§ **Dataset content**
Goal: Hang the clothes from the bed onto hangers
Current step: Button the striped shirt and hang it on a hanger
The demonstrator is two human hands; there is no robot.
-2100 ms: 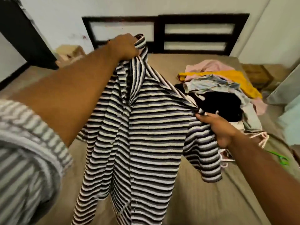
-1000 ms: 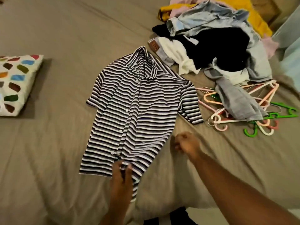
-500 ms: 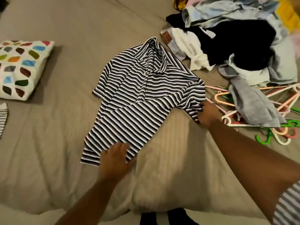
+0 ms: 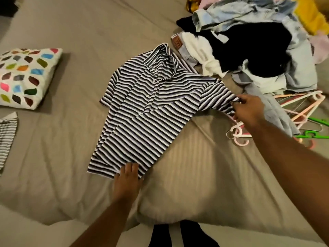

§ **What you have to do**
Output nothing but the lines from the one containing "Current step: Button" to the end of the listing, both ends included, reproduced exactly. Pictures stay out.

§ **Response for this exercise**
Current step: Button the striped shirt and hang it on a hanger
The demonstrator is two human hands; there is no robot.
-2100 ms: 
-1000 ms: 
-500 ms: 
+0 ms: 

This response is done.